- [Assignment]: Only the lines from the start of the data through the one containing "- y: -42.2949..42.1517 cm" belong in your answer; return them exactly.

- Opening Delimiter -

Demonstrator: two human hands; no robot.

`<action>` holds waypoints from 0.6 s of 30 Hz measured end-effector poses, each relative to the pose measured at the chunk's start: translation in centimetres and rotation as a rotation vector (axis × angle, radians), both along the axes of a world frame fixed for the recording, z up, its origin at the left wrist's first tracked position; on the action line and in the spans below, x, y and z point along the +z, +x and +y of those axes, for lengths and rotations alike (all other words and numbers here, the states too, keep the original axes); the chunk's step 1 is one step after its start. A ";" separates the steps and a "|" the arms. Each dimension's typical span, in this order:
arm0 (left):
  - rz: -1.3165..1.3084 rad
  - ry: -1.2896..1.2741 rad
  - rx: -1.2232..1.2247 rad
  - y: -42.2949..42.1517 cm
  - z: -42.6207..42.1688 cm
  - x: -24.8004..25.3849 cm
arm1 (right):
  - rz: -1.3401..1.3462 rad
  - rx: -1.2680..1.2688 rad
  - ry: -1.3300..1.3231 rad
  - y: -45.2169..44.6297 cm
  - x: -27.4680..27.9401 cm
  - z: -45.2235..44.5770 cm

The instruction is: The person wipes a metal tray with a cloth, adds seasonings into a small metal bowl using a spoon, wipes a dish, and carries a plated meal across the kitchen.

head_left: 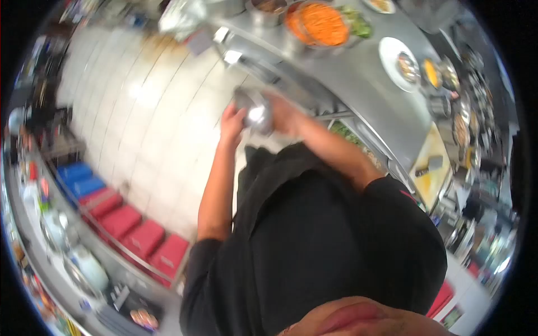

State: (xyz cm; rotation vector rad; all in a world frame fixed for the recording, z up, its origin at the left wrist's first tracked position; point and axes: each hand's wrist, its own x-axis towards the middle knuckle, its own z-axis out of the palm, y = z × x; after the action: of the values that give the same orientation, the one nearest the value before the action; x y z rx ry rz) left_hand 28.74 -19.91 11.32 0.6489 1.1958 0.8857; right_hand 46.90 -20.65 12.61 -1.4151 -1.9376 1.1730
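A shiny metal bowl (256, 113) is held between my two hands, above the tiled floor and in front of my dark apron. My left hand (231, 124) grips the bowl's left side with its fingers on the rim. On the other side, my right hand (283, 116) is against the bowl, blurred by motion and partly hidden behind it. What the bowl contains, if anything, cannot be made out.
A steel counter (358, 84) on the right bears shredded carrot (324, 23), a white plate (388, 53) and a yellow cutting board (441, 147) with a cleaver (430, 166). Red bins (143, 238) and blue bins (75, 172) line the lower left.
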 end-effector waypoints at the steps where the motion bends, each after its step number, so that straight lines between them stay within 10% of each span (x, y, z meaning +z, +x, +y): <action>1: -0.055 -0.031 0.036 -0.4 -0.3 1.3 | 0.574 0.036 -0.570 0.0 -3.1 -0.2; 3: -0.049 -0.059 -0.043 -3.3 -1.0 -1.7 | 1.118 0.003 -1.360 0.6 -6.0 -0.5; 6: -0.006 -0.082 0.076 -5.2 -2.3 -2.3 | 0.880 -0.254 -1.395 5.4 5.5 -2.2; 11: 0.180 -0.102 0.117 -8.3 -2.7 -7.7 | 1.401 -0.276 -0.766 20.2 3.9 -4.0; 14: 0.246 -0.104 0.110 -9.2 -2.5 -9.4 | 1.206 -0.543 -0.296 23.0 12.5 -3.2; 18: 0.337 -0.090 0.090 -10.8 -1.7 -11.9 | 1.249 -0.896 -0.086 31.4 10.7 0.7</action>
State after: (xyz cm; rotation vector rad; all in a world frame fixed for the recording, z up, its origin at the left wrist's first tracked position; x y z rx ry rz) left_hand 17.96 -21.62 -0.57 0.6936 1.5688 0.8122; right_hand 78.32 -19.98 23.26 -0.9370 -0.3303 1.1733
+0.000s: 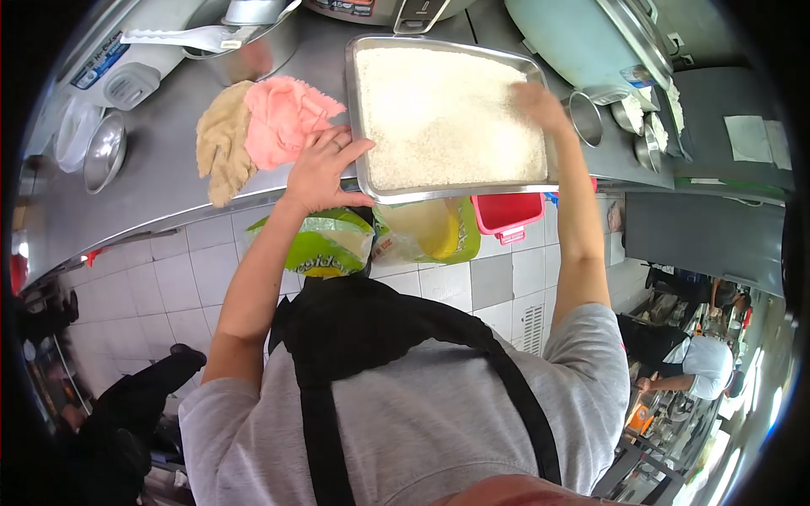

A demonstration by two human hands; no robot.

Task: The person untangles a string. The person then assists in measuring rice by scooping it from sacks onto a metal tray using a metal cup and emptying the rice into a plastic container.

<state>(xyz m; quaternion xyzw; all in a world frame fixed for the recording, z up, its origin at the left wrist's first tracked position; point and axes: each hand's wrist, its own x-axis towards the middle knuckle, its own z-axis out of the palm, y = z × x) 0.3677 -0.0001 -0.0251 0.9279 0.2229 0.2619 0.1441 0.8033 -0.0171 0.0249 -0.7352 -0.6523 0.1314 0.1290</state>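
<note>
A rectangular metal tray on the steel counter holds a wide layer of pale, coarse, crumb-like material; its exact kind is unclear. My left hand grips the tray's near left corner, with thumb and index finger spread along the rim. Over the right part of the crumbs is my right hand, smeared by motion, so its fingers cannot be made out. A pink cloth lies just beyond my left hand, beside a tan cloth.
Metal bowls and a pot stand at the left. A large pale container and a metal cup are right of the tray. Below the counter are green bags and a red bin. Other people are nearby.
</note>
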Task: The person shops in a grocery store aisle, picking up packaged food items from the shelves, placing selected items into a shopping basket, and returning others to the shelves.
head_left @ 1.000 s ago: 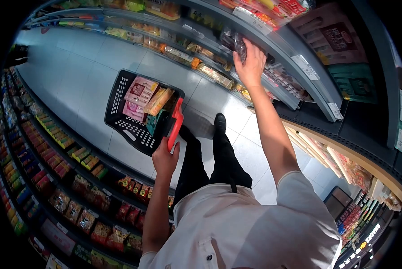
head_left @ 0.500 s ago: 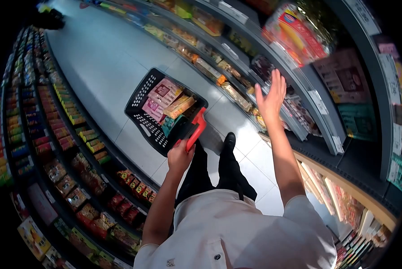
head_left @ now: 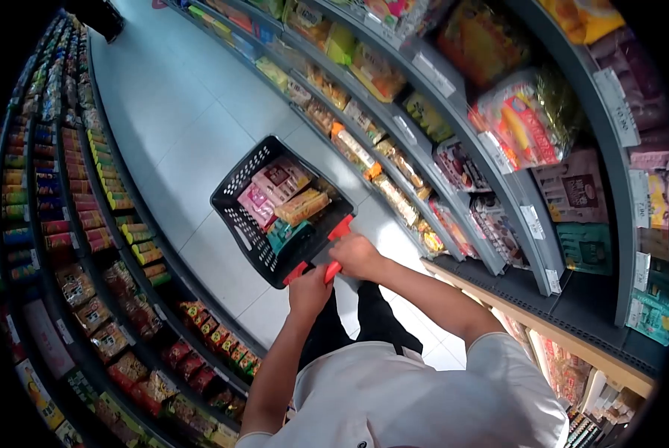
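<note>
A black shopping basket point(head_left: 228, 216) with perforated walls is in front of my legs. My left hand point(head_left: 310, 290) is closed round its red handle point(head_left: 339, 227), near the lower left end. My right hand point(head_left: 357, 255) grips the same handle farther up, close to the left one. Inside the basket lie a pink pack point(head_left: 256, 204), a pink-and-maroon pack point(head_left: 280, 181), a long yellowish clear-wrapped pack point(head_left: 302, 206) and a teal pack point(head_left: 286, 236). My fingertips are partly hidden behind the handle.
Grey shelves with packaged foods point(head_left: 524, 123) rise close on my right. On the left, a long shelf of snack packs point(head_left: 73, 216) curves along the aisle. Tiled floor point(head_left: 177, 112) runs ahead, with a dark shape point(head_left: 104, 19) at the far end.
My right hand was raised open beside the right shelf; it has come down to the left and taken hold of the basket handle. My left hand has stayed on the handle.
</note>
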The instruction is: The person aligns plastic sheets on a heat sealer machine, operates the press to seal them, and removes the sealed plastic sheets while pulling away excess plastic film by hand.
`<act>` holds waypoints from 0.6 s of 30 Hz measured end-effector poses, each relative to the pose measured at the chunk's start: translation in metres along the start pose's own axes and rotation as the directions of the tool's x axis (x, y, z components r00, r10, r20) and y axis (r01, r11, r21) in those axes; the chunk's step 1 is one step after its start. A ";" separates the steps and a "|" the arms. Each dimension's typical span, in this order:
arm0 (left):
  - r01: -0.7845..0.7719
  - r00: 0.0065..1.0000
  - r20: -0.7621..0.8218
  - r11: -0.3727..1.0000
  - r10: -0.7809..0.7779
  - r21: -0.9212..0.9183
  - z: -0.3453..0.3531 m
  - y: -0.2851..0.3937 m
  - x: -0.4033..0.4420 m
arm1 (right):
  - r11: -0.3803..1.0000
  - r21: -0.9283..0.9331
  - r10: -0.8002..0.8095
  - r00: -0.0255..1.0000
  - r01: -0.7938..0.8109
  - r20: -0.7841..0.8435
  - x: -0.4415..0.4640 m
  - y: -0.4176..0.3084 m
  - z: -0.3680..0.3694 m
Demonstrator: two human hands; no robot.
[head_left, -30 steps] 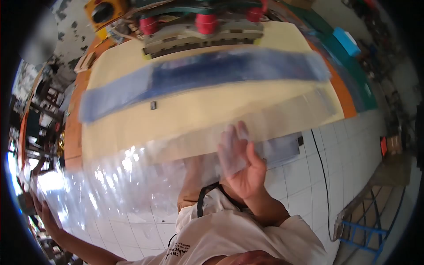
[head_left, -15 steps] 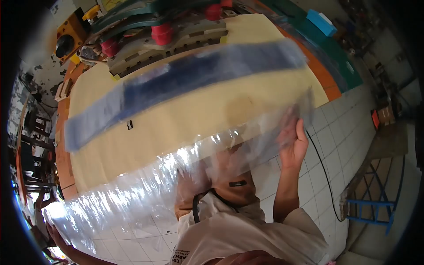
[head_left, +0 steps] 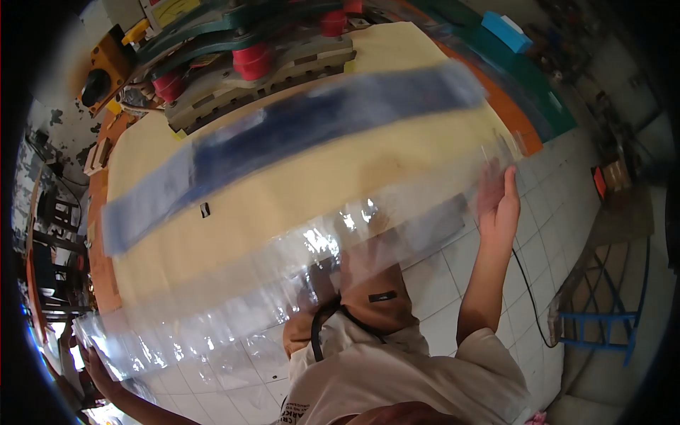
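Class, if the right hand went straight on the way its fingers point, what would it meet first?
Past the clear film overlapping it, the right hand would probably meet the orange table at its near right corner; height is unclear, so it might pass above.

A pale floor of square white tiles (head_left: 545,205) with thin dark joints spreads below and right of the orange-topped bench (head_left: 506,110). At upper left, a whitish-grey wall (head_left: 60,120) shows dark peeling patches. Dark-framed furniture (head_left: 60,212) crowds the left side (too cluttered to tell piece from piece), near bright white light at lower left. At right stands a blue metal frame with crossed bars (head_left: 598,316), in dimmer surroundings.
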State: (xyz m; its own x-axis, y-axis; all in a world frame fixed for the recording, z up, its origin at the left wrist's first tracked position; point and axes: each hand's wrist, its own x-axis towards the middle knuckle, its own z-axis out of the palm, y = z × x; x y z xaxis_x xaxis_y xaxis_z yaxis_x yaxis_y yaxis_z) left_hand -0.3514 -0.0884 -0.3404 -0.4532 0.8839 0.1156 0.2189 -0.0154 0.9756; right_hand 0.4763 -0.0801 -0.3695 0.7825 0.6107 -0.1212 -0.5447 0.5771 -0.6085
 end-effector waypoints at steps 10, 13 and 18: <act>0.078 0.978 0.203 0.991 -0.055 -0.110 0.082 0.018 0.001 | 0.609 -0.771 -0.189 0.978 0.187 0.089 0.053 -0.018 -0.015; 0.118 0.983 0.145 0.991 -0.109 -0.056 0.104 0.034 -0.011 | 0.504 -0.851 -0.107 0.988 0.149 0.110 0.055 -0.028 -0.022; 0.093 0.983 0.169 0.987 -0.069 -0.134 0.092 0.022 0.005 | 0.720 -0.686 -0.003 0.990 0.101 0.143 0.069 -0.049 -0.040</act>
State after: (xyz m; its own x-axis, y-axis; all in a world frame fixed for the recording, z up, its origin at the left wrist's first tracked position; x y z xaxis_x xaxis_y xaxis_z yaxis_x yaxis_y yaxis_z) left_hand -0.2699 -0.0413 -0.3357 -0.3152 0.9489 0.0146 0.0581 0.0040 0.9983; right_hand 0.5693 -0.0876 -0.3800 0.7331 0.6801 -0.0062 -0.1061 0.1053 -0.9888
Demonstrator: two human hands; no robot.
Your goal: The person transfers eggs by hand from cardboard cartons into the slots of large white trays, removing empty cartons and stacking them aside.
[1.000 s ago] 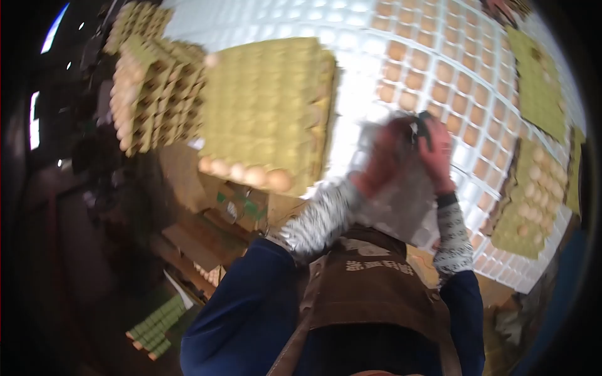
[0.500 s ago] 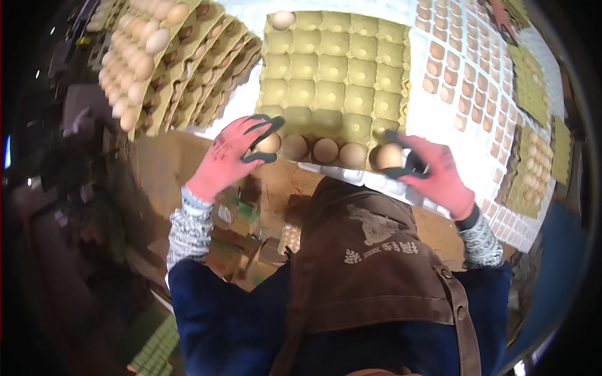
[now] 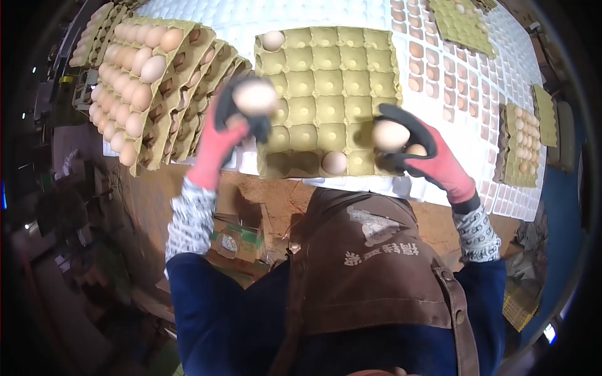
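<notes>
At the left edge of the tray [image 3: 316,116], the left hand [image 3: 210,153] has its fingers curled about a blurred egg [image 3: 255,97], a smaller-looking egg [image 3: 236,121] lower in its grip. Over the tray's near right part, the right hand [image 3: 448,166] pinches an egg [image 3: 390,135] between fingers and thumb, another egg [image 3: 416,150] tucked nearer the palm. The tray holds one egg [image 3: 273,41] in its far left corner and one egg [image 3: 334,163] in its near row. Left of the tray, a stack [image 3: 153,119] bears rows of eggs [image 3: 152,69]; right of it, white cells [image 3: 417,106] contain more eggs [image 3: 449,82].
</notes>
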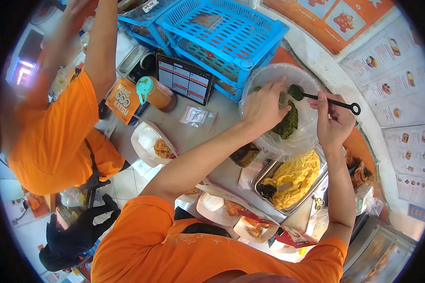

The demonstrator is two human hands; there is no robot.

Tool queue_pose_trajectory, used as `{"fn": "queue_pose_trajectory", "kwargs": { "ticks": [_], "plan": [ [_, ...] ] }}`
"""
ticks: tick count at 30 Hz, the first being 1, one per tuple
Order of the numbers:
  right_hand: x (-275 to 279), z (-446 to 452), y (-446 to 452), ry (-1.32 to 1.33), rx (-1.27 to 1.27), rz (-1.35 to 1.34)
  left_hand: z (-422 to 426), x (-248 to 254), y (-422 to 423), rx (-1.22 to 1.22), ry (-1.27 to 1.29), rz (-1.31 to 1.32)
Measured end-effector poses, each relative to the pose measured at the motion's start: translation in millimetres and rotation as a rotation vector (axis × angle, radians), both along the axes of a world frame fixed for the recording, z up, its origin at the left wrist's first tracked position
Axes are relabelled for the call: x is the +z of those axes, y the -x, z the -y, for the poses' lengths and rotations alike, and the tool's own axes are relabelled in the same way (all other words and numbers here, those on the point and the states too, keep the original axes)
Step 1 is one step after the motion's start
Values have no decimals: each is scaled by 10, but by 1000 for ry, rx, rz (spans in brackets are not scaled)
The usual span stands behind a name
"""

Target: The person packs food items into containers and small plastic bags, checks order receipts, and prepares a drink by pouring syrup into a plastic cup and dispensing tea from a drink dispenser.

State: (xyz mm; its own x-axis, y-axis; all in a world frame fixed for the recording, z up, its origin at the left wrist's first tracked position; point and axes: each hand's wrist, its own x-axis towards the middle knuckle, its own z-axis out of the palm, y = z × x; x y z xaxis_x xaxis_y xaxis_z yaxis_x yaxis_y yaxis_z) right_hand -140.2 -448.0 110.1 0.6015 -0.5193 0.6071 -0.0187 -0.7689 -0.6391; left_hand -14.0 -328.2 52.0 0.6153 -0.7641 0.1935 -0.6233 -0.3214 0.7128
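Black spoon [342, 104]: in the head view, it was at the clear plastic tub [269, 73], its head coated in dark green paste [288, 125] and within the tub's outline. The right hand [335, 122] was closed on the slim handle in a fingertip grasp. The left hand [264, 108] was partly open, fingers bent, over the tub's left part; whether it touched the tub or the paste could not be told.

The tub's upper left edge stood close to the blue crate [243, 47]; its lower edge was next to the steel tray [269, 203] of yellow food [295, 181]. Some open counter [222, 141] lay to the left, with a small plastic packet [199, 116] on it.

The spoon's long axis ran across the view, sloping slightly down to the right; the head pointed left, and the ringed handle end pointed right, past the tub's rim.
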Motion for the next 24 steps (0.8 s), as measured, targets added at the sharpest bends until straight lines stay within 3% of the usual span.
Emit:
{"fn": "queue_pose_trajectory", "kwargs": {
  "ticks": [10, 12, 16, 17, 19, 24],
  "plan": [
    [-47, -20, 27, 263, 73, 60, 16, -28, 8, 2, 20, -44],
    [-66, 42, 52, 271, -2, -99, 24, -105, 1, 23, 127, 0],
    [-56, 301, 174, 142, 314, -822, 22, -139, -31, -25, 286, -170],
    [-65, 271, 205, 126, 322, -814, -8, -78, -83, -6, 292, -126],
    [-56, 188, 232, 112, 334, -797, -50, 17, -116, -145, 248, -413],
    [-12, -82, 108, 34, 302, -513, -49, -28, -132, -175, 203, -516]
  ]
}}
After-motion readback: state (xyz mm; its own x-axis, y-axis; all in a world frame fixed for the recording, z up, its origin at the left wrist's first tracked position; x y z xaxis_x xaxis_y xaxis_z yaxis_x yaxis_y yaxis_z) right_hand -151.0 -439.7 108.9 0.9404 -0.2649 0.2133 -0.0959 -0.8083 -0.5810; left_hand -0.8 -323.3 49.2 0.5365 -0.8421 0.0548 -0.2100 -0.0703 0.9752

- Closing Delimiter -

- [Result of this task]:
Demonstrator: two human hands; no robot.

`<action>` holds waypoints from 0.6 s of 30 Hz measured end-effector poses, each relative to the pose measured at the chunk's start: translation in centimetres and rotation as a rotation vector (axis × angle, radians), both along the axes of a world frame fixed for the recording, z up, its origin at the left wrist's first tracked position; on the action line and in the spans below, x, y and z point along the +z, +x and +y of those axes, for lengths and rotations alike (all other words and numbers here, the states too, keep the original axes); the chunk's step 1 is one step after its start. A ";" separates the steps and a "|" the arms. Each dimension's typical span, in this order:
arm0 (left):
  - rz: -1.3165..1.3084 rad
  - ry: -1.2896..1.2741 rad
  - rx: -1.2232..1.2247 rad
  - y: -42.2949..42.1517 cm

The response to this exercise is finished.